I just went through this thought process after watching a BRS Live discussion where they mentioned Neptune doesn't recommend you ever plug an uncontrolled titanium heater directly in to the Apex.
I have a 90 gal with two Finnex 300w heaters, a primary and a back up. I had the primary hooked up directly to the Apex EB832, and the back up to a second EB832 through an Inkbird ITC-308. This setup has done fine for two years. The flaw in my rig was if the Apex temp probe failed or the relay controlling the heater outlet stuck "ON" on the primary, I could have cooked my tank. A tank can recover from colder temps, say 68, much better than hotter, say 90+. Also, one failed "ON" heater will get you overheated potentially killing your tank, where one failed "OFF" will just go to your backup.
for overheat protection and redundancy, I put a second controller on the primary heater, an Inkbird ITC -306T ($30 on Amazon). It's probably better suited for my heater only application and a few dollars less than the ITC-308 which is set up for a heater and chiller.
The minimum temp swing on the Inkbirds is 1 deg F, not near the 1/10th ° fidelity of the Apex. I got around it it by setting the Inkbird at 80 deg with a 2 deg swing. This means the Inkbird will power on it's outlet(s) at 78°, off at 80° I have my Apex set to power the outlet at 77.5° off at 78°. So... the outlet powers on at 77.5°, the Inkbird sensing the temp below 78° allows the heater to power up and draw power through the Inkbird outlet. It will now warm the tank to 78°, then Apex shuts off the EB832 outlet until the temp drops to 77.5° and continues that loop until the the heater is no longer needed (Summer), and protects against high temperature. With a separate (and calibrating probe) the Inkbird will power off at 80° should the Apex temp probe fail, or the outlet relay on the EB832 stick "ON". I have the backup set the same, but "ON" at a degree lower with a notification to let me know if it ever draws power, telling me the primary heater is failing/ has failed.
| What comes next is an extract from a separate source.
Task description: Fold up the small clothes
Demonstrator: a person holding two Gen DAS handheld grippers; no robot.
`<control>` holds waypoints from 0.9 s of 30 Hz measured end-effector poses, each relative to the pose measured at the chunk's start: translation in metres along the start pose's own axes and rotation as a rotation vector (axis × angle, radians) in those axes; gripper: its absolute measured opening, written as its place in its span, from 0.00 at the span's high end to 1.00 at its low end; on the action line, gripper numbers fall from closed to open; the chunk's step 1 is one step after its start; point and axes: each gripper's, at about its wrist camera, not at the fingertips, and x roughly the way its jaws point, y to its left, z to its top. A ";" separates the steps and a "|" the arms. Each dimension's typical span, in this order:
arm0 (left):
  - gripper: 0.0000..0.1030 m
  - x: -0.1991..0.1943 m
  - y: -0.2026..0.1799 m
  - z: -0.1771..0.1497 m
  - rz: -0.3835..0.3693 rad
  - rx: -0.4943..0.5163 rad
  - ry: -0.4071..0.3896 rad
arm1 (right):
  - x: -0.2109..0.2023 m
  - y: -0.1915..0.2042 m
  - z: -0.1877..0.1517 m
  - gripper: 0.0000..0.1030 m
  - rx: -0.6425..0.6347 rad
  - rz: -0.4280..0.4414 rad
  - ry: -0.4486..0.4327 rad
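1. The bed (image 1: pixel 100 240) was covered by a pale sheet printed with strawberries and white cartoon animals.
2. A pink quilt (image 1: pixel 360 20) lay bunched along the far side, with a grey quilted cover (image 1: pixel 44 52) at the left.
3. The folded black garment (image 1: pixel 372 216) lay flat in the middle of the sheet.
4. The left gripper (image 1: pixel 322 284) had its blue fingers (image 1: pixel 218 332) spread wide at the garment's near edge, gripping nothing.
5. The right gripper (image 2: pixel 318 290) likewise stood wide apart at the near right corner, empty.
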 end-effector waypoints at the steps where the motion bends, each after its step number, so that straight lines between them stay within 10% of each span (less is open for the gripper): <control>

I'm sure it's not the only option, maybe not even the best option, but in my Apex setup, for $30 I now have redundant overheat protection on both heaters.
I have this ranco. It’s a bit more expensive because of the NEMA 4 enclosure, which is supposed to be more “water proof” enclosure, but I’m not sure you need it.
https://www.supplyhouse.com/sh/control/product/~product_id=ETC-241000-000
This is the nema 1 enclosure which is a bit cheaper.
https://www.supplyhouse.com/Ranco-E...e-Temperature-Control-w-Sensor-120-240V-Input
It may seem complicated to wire, but there are lots of videos tutorials online. Mostly by people who brew beer :).
I’ve owned both ranco and inkbird, and it’s a different level of quality and longevity. You should get shrink wrap or make a waterproof well for the ranco temp probe. It is technically not waterproof, but I hear some have used it fine for a long time without issues.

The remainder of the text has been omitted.